Aim of the exercise: Return the data below exactly, stopping after the line with "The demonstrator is".

(Data shown Opens)

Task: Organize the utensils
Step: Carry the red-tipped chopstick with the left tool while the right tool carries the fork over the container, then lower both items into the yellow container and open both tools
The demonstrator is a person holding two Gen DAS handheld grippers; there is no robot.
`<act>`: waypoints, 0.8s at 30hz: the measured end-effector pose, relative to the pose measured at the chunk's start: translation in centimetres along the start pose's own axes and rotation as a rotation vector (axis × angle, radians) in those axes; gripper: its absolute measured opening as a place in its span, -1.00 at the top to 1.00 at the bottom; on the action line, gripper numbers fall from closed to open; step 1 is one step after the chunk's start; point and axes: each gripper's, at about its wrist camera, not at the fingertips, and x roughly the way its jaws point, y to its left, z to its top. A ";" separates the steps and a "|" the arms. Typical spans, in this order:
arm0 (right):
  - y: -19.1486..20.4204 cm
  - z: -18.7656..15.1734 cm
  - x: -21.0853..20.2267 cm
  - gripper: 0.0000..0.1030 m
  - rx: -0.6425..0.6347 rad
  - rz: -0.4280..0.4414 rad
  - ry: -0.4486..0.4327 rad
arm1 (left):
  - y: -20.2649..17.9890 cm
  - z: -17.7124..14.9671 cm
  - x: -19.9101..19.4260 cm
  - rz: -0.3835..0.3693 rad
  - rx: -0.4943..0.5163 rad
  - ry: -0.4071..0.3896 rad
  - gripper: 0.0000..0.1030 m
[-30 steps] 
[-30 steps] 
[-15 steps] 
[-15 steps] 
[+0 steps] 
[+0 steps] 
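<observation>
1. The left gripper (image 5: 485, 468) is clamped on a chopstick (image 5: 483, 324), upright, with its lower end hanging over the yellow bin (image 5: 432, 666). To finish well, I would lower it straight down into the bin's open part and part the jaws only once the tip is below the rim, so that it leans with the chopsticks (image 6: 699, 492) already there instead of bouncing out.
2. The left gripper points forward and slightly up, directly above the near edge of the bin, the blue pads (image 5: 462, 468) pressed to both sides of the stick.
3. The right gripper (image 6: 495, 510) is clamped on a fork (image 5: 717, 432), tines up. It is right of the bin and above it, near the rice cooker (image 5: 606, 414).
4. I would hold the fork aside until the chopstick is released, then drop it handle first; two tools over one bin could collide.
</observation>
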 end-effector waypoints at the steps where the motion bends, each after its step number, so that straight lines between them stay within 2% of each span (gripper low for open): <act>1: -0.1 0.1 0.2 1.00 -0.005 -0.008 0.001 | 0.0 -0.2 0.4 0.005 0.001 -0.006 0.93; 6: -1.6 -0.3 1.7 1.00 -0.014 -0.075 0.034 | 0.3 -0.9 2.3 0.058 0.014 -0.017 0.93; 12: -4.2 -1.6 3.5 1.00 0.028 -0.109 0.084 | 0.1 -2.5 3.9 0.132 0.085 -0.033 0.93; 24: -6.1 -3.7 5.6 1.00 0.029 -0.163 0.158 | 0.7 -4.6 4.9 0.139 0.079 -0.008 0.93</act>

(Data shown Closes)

Reply:
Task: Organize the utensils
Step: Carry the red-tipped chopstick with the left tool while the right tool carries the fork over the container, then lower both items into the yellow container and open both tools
The demonstrator is a person holding two Gen DAS handheld grippers; there is no robot.

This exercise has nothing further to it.